# Heddon tiny tad???? Pics



## Bubba bass bigfoot (May 8, 2006)

i have a heddon tiny tad. i did not buy it, just looking at some tackle that is old and found it. it sinks, it is orange with good sized dots on it. looks like nothing. there no eyes or anything. might use it next smallie trip, see how it is.
if you have heard of it or used pease tell me what it is like. and what color you used. and im not sure if it will work.What do you think?
Thanks.


----------



## lakeslouie (Jan 11, 2006)

Good bait! Use it alot in NE Ohio tournaments. Good for smallmouth and largemouth. Works good on OH river on current edges and rocks. Parallel cast on rocks and reel very fast and make bait ricochet off rocks and go in crazy directions. Fish will slam it! Hope it works for you!  :G


----------



## crawdiddy (Apr 10, 2006)

I believe that is called the Tadpolly or something. I have never fished one but if you put that in front of a big fish I bet it would go for it.
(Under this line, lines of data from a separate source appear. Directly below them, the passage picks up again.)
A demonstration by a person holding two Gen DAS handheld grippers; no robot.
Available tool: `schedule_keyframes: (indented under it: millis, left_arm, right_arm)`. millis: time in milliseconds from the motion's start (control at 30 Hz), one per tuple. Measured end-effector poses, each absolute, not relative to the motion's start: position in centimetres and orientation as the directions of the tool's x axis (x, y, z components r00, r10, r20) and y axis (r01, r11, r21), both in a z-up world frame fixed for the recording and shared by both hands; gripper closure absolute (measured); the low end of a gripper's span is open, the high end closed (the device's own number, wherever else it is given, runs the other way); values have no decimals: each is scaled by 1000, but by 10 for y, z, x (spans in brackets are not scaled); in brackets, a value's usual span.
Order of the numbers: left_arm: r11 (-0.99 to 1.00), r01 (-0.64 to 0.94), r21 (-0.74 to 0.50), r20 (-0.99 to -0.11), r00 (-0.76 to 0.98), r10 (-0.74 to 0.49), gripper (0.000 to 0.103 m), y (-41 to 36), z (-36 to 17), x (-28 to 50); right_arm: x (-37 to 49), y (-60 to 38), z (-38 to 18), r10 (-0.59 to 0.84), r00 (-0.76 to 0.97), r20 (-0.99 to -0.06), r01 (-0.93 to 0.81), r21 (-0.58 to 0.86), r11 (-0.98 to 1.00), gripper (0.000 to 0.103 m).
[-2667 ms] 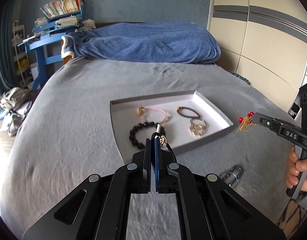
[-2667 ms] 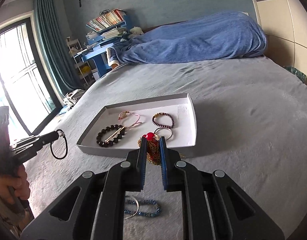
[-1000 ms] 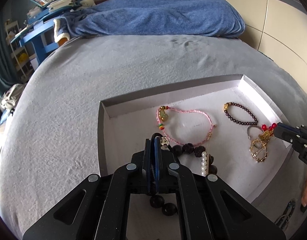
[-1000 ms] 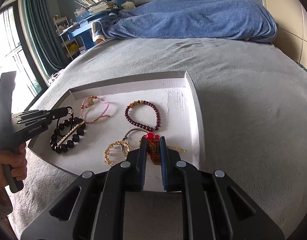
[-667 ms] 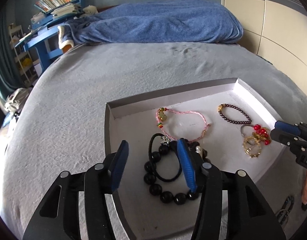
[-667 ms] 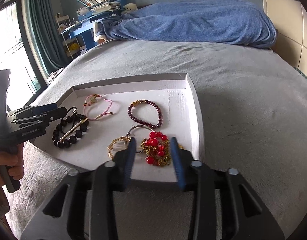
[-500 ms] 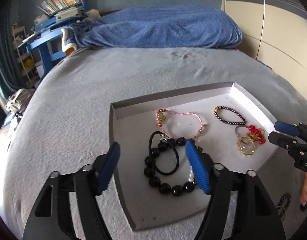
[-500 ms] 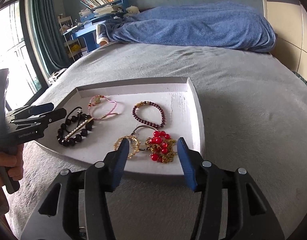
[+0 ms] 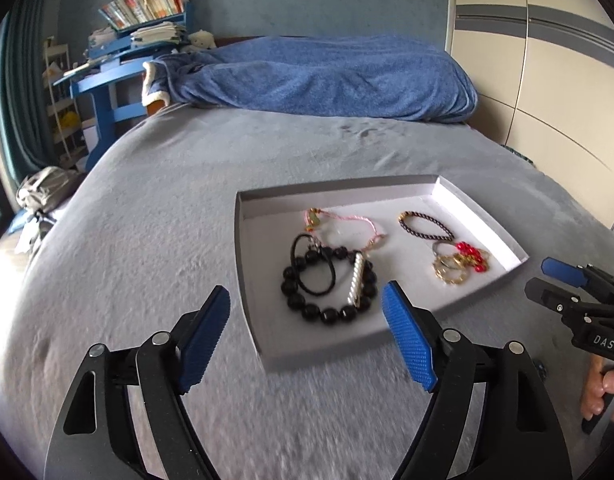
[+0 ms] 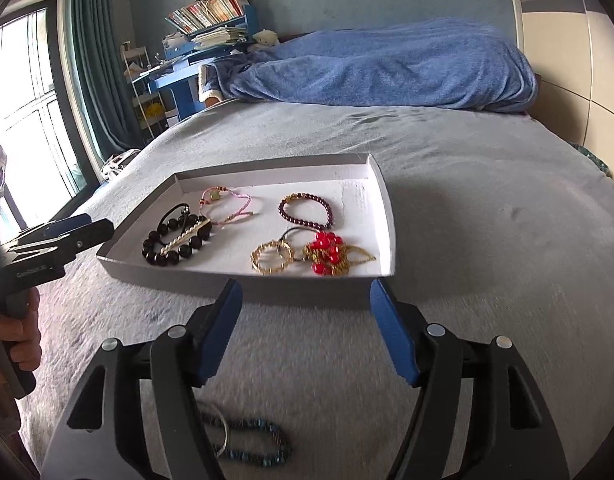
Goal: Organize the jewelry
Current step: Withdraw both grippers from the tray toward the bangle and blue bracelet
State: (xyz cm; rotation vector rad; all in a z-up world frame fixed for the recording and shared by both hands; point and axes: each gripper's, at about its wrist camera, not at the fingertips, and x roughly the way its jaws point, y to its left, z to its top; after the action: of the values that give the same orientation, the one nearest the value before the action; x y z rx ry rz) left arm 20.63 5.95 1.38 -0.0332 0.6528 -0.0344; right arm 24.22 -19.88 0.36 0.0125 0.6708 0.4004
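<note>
A white tray [image 9: 481, 222] [image 10: 381, 208] lies on the grey bed. In it lie a black bead bracelet [image 9: 327, 314] [image 10: 163, 254], a black cord loop [image 9: 307, 268], a pink cord bracelet [image 9: 347, 220] [image 10: 235, 200], a dark purple bead bracelet [image 9: 425, 226] [image 10: 307, 210], a gold ring bracelet [image 10: 271, 262] and a red-and-gold beaded piece [image 9: 469, 256] [image 10: 327, 258]. My left gripper [image 9: 307, 338] is open and empty, just in front of the tray's near left corner. My right gripper [image 10: 305, 328] is open and empty, before the tray's near edge. A blue bead bracelet with a silver ring [image 10: 243, 438] lies on the bed beneath it.
A blue blanket [image 9: 327, 76] is heaped at the bed's far end. A blue desk with books [image 9: 119, 60] stands at the back left, a window and curtain [image 10: 47, 100] at the left, a wardrobe [image 9: 547, 60] at the right.
Both grippers opened and let go: the black cord loop and the red-and-gold piece now lie in the tray. Both grippers have since drawn back toward me from the tray.
</note>
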Motion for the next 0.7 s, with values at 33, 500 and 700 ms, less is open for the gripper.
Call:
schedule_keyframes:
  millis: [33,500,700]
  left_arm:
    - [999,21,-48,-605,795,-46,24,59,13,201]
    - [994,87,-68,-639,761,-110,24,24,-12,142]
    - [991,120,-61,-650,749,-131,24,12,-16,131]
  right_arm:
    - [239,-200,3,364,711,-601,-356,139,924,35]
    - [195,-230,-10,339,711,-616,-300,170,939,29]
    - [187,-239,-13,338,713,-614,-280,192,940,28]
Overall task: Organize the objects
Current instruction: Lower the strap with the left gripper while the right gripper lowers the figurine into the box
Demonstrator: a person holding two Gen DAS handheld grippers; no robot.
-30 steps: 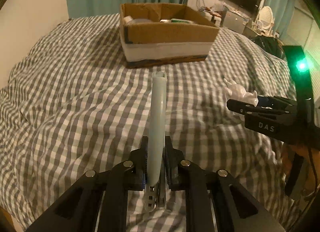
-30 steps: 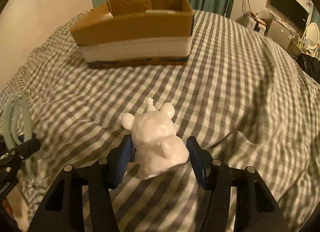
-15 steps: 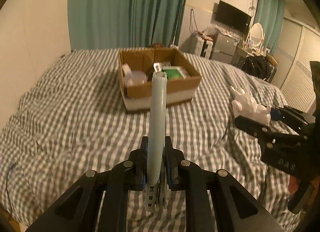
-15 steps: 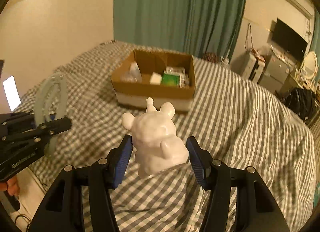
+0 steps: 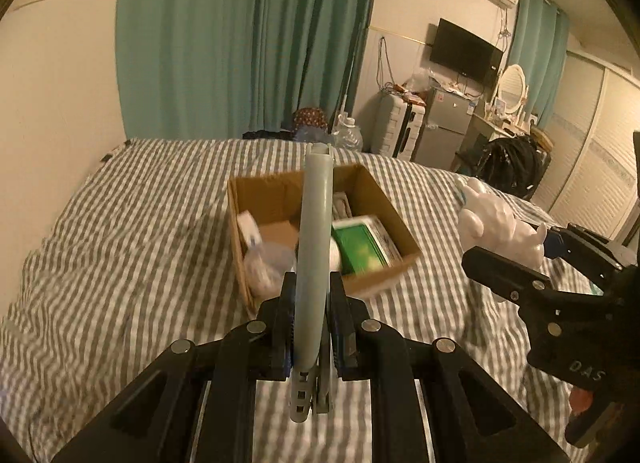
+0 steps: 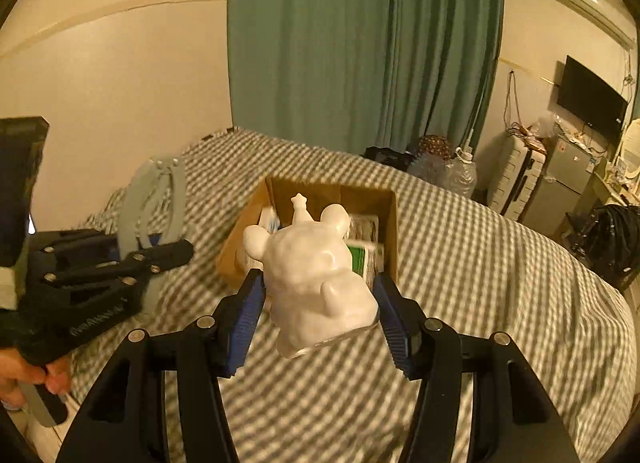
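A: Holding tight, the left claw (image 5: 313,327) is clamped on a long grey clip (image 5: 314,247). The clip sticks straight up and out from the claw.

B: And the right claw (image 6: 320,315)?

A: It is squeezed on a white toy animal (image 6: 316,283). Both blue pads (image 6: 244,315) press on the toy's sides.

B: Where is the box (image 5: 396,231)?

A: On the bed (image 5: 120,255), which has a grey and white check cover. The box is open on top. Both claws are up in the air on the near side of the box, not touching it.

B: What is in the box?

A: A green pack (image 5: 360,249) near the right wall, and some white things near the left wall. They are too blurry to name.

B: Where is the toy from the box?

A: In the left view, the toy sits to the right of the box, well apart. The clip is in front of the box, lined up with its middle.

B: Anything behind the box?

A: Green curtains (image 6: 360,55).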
I think a lot of times when I catch a fish that it would hit a lot of lures.


----------



## Bubba bass bigfoot (May 8, 2006)

i know they will strike over reaction but yeah lol.. um not sure on the color a little bright to look like a crawfish, then again what baitfish looks like a firetiger color crank lol.
well im glad someone has luck with. going to use it next time out. things i dont like about it is theres no rattle and it sinks.
and craw on the bottom of the lure it says Heddon Tiny Tad.


----------



## crawdiddy (Apr 10, 2006)

no rattles no big deal. some days they want to be queitly and slowly finessed some days they want rattles in their face...(the fishies)


----------



## lakeslouie (Jan 11, 2006)

crawdiddy said:


> I believe that is called the Tadpolly or something. /QUOTE]
> 
> That is correct. The tadpolly is bigger than the tiny tad. I think tiny tad (tadpolly) is 3/8oz and tadpolly is 1/2oz and slightly bigger. :G


----------



## FABA_Guy24 (Apr 22, 2005)

Tiny Tad is a very good lure on Indian Lake, i here.....


----------



## whitebass (Apr 18, 2004)

I have used them in the past with a fair amount of sucess. I mainly used it on the scioto river below the dams in deeper pools for smallies. I think it might have some kind of resemblence to a salamander or craws a certain time of year. Hope this helps. 
B


----------



## Whaler (Nov 16, 2004)

I use Tadpollys quite often and have caught ecverything on them especially Walleyes and Muskies.


----------



## Orlando (Apr 12, 2004)

That bait is a Heddon Tiny Tad, don't know about that color but black with white stripes on the side is my go to bait for largemouth. In the Tiny Tad and regular Tadpolly. I'll run those down mud banks with no cover that no one else fishes and catch fish . The regualr Tadpolly is a good one to run through wood and brush. It has a wide wobble and doesn't get hung up easily. OK I have given out enough of my secrets.


----------